Task requirements:
What appears in the data must be reproduced exactly.

Dataset excerpts:
+++

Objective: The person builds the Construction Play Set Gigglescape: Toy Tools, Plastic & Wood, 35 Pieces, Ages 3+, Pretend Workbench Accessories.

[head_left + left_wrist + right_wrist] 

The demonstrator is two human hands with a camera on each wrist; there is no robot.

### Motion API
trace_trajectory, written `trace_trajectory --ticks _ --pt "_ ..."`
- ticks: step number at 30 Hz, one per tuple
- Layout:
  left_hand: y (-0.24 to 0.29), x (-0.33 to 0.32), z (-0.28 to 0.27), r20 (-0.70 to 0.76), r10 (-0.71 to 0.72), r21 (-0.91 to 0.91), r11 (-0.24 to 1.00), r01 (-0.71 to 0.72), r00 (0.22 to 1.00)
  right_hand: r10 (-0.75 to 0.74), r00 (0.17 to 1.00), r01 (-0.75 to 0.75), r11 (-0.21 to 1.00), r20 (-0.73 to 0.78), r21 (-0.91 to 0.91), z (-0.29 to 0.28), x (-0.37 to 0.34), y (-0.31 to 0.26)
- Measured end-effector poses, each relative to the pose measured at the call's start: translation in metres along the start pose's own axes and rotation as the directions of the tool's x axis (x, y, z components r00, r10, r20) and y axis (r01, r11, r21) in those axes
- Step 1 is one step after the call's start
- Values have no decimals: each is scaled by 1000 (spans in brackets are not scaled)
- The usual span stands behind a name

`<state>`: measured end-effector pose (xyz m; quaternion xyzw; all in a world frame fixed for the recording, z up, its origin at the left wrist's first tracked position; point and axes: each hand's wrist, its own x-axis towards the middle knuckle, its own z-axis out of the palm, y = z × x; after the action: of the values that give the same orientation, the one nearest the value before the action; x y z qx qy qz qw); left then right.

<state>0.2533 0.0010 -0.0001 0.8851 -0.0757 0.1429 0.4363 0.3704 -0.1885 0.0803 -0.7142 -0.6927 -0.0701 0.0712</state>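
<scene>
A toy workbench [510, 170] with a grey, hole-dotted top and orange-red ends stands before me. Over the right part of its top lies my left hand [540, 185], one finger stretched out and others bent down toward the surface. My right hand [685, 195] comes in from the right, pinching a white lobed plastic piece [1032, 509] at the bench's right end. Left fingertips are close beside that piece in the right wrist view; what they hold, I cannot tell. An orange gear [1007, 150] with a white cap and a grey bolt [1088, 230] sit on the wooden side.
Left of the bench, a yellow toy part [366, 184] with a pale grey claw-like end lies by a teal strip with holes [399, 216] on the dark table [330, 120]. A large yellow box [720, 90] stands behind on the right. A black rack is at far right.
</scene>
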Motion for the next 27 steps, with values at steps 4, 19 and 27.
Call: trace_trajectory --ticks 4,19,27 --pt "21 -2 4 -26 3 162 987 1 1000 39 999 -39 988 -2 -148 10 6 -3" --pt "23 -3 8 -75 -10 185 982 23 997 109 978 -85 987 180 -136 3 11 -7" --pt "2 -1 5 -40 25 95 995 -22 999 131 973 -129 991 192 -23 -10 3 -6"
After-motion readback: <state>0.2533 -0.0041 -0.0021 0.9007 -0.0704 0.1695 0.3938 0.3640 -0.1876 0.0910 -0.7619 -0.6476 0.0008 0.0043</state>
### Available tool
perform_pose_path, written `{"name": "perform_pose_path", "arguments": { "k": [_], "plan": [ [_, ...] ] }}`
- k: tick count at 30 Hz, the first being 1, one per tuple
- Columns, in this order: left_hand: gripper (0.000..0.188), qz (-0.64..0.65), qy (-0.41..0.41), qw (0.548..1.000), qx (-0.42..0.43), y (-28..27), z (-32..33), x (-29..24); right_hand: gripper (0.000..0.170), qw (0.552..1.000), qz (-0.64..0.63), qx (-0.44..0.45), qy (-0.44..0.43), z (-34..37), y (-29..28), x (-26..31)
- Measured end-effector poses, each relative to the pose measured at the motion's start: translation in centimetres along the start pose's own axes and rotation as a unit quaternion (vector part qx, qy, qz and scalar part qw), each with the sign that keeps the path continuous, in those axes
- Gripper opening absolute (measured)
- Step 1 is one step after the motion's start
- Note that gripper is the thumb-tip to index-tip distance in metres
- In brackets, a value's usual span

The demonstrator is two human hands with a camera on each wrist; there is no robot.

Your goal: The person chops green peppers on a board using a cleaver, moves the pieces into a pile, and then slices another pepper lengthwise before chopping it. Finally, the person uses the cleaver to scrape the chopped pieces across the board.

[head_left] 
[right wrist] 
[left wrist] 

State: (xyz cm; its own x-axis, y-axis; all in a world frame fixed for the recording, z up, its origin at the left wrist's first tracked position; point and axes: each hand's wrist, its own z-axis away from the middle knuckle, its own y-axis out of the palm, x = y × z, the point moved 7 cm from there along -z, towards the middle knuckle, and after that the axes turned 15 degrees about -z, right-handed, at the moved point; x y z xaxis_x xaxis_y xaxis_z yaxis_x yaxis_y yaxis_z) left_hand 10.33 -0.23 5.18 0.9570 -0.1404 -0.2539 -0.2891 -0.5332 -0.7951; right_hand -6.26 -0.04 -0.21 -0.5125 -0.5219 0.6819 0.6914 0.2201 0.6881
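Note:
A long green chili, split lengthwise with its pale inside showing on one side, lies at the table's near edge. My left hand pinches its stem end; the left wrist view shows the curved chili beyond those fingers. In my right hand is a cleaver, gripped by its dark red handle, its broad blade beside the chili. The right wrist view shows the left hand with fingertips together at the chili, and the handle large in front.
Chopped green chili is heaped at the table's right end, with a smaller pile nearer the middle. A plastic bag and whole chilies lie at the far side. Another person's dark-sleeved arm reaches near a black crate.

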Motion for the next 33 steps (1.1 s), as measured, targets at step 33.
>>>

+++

Solved exercise:
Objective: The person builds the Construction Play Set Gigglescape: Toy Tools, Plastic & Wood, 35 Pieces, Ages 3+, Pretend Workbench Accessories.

[head_left + left_wrist + right_wrist] 

The demonstrator is two human hands with a camera on each wrist; there is no robot.

### Motion API
trace_trajectory, written `trace_trajectory --ticks _ --pt "_ ..."`
- ticks: step number at 30 Hz, one per tuple
- Layout:
  left_hand: y (-0.24 to 0.29), x (-0.33 to 0.32), z (-0.28 to 0.27), r20 (-0.70 to 0.76), r10 (-0.71 to 0.72), r21 (-0.91 to 0.91), r11 (-0.24 to 1.00), r01 (-0.71 to 0.72), r00 (0.22 to 1.00)
  right_hand: r10 (-0.75 to 0.74), r00 (0.17 to 1.00), r01 (-0.75 to 0.75), r11 (-0.21 to 1.00), r20 (-0.73 to 0.78), r21 (-0.91 to 0.91), z (-0.29 to 0.28), x (-0.37 to 0.34), y (-0.31 to 0.26)
- Measured end-effector poses, each relative to the pose measured at the call's start: translation in metres along the start pose's own axes and rotation as the directions of the tool's x axis (x, y, z components r00, r10, r20) and y axis (r01, r11, r21) in those axes
- Step 1 is one step after the call's start
- Values have no decimals: each is scaled by 1000 (spans in brackets are not scaled)
- The usual span stands behind a name

`<state>`: measured end-effector pose (xyz m; quaternion xyzw; all in a world frame fixed for the recording, z up, its origin at the left wrist's first tracked position; point and axes: each hand's wrist, its own x-axis towards the middle knuckle, its own z-axis out of the palm, y = z × x; after the action: of the values that give the same orientation, the one nearest the value before the action; x y z qx qy qz qw); left then right.

<state>0.2533 0.0010 -0.0001 0.8851 -0.0757 0.1429 0.4363 0.3704 -0.1885 0.0803 -0.7142 -0.6927 -0.0701 0.0712</state>
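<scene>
A toy workbench [510, 170] with a grey, hole-dotted top and orange-red ends stands before me. Over the right part of its top lies my left hand [540, 185], one finger stretched out and others bent down toward the surface. My right hand [685, 195] comes in from the right, pinching a white lobed plastic piece [1032, 509] at the bench's right end. Left fingertips are close beside that piece in the right wrist view; what they hold, I cannot tell. An orange gear [1007, 150] with a white cap and a grey bolt [1088, 230] sit on the wooden side.
Left of the bench, a yellow toy part [366, 184] with a pale grey claw-like end lies by a teal strip with holes [399, 216] on the dark table [330, 120]. A large yellow box [720, 90] stands behind on the right. A black rack is at far right.
</scene>
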Motion for the next 27 steps, with values at steps 4, 19 and 27.
Call: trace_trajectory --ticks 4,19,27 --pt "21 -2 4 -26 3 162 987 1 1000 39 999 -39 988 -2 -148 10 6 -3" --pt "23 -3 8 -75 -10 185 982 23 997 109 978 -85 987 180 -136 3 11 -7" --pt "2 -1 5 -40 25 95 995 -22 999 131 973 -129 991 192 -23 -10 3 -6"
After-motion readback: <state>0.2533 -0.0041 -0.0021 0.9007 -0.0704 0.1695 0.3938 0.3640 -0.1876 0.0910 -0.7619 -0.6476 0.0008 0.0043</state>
### Available tool
perform_pose_path, written `{"name": "perform_pose_path", "arguments": { "k": [_], "plan": [ [_, ...] ] }}`
- k: tick count at 30 Hz, the first being 1, one per tuple
- Columns, in this order: left_hand: gripper (0.000..0.188), qz (-0.64..0.65), qy (-0.41..0.41), qw (0.548..1.000), qx (-0.42..0.43), y (-28..27), z (-32..33), x (-29..24); right_hand: gripper (0.000..0.170), qw (0.552..1.000), qz (-0.64..0.63), qx (-0.44..0.45), qy (-0.44..0.43), z (-34..37), y (-29..28), x (-26..31)
- Measured end-effector poses, each relative to the pose measured at the motion's start: translation in centimetres along the start pose's own axes and rotation as a unit quaternion (vector part qx, qy, qz and scalar part qw), each with the sign that keeps the path continuous, in those axes
- Gripper opening absolute (measured)
- Step 1 is one step after the motion's start
- Note that gripper is the thumb-tip to index-tip distance in metres
- In brackets, a value's usual span

The demonstrator is two human hands with a camera on each wrist; there is no robot.

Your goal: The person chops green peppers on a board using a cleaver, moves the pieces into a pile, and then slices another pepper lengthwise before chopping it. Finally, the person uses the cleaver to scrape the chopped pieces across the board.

[head_left] 
[right wrist] 
[left wrist] 

State: (xyz cm; its own x-axis, y-axis; all in a world frame fixed for the recording, z up, its origin at the left wrist's first tracked position; point and axes: each hand's wrist, its own z-axis away from the middle knuckle, its own y-axis out of the palm, x = y × z, the point moved 7 cm from there along -z, towards the middle knuckle, and after that the axes turned 15 degrees about -z, right-handed, at the moved point; x y z xaxis_x xaxis_y xaxis_z yaxis_x yaxis_y yaxis_z) left_hand 10.33 -0.23 5.18 0.9570 -0.1404 -0.2539 -0.2891 -0.5332 -0.7951; right_hand -6.26 -0.04 -0.21 -0.5125 -0.5219 0.6819 0.6914 0.2201 0.6881
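Note:
A long green chili, split lengthwise with its pale inside showing on one side, lies at the table's near edge. My left hand pinches its stem end; the left wrist view shows the curved chili beyond those fingers. In my right hand is a cleaver, gripped by its dark red handle, its broad blade beside the chili. The right wrist view shows the left hand with fingertips together at the chili, and the handle large in front.
Chopped green chili is heaped at the table's right end, with a smaller pile nearer the middle. A plastic bag and whole chilies lie at the far side. Another person's dark-sleeved arm reaches near a black crate.
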
Motion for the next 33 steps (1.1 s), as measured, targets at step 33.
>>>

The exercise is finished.